Task prompt:
Your answer must be an exact copy of the lines below, from the first through the one with "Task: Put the", with no pictures.
+--
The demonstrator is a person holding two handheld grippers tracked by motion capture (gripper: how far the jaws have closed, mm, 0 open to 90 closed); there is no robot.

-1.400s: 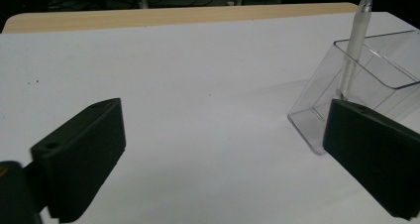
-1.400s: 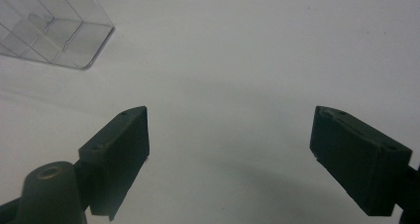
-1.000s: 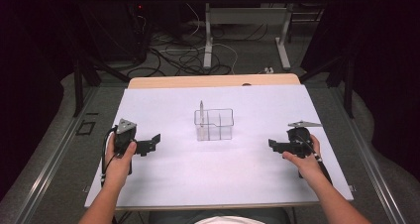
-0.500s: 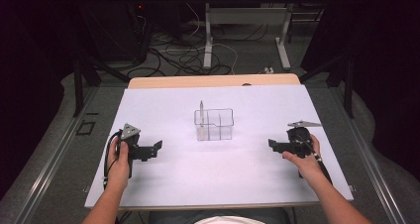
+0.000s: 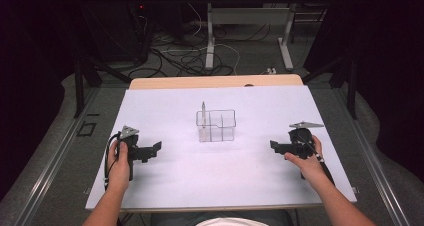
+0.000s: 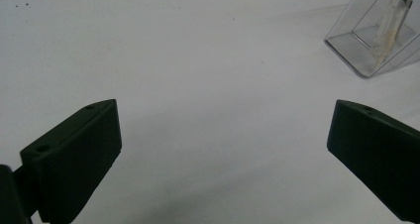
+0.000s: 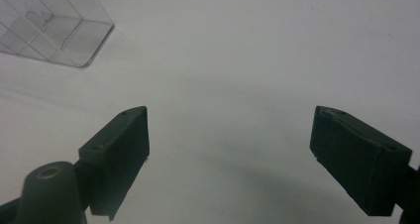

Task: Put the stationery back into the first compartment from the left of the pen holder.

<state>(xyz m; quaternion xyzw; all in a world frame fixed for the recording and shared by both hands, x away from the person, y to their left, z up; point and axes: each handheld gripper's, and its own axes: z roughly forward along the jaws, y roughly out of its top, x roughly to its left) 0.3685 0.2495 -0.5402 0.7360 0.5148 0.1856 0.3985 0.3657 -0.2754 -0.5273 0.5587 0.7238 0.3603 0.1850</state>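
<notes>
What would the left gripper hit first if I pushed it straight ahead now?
Probably nothing: the open left gripper points across bare white table sheet. The clear plastic divided box sits off to the right of its line, though depth is hard to judge.

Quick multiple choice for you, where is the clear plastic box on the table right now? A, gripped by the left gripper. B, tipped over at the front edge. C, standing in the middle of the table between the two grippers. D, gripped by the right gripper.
C: the clear box stands upright mid-table, apart from the left gripper and the right gripper, both with jaws spread wide and empty.
</notes>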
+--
Completed exercise:
The demonstrator is a person holding two handheld grippers tracked by motion capture (gripper: how far the jaws have closed, mm, 0 open to 90 closed); there is no robot.

-1.400s: 
-1.400s: 
-1.000s: 
-0.500s: 
+0.000s: 
+0.000s: 
+0.000s: 

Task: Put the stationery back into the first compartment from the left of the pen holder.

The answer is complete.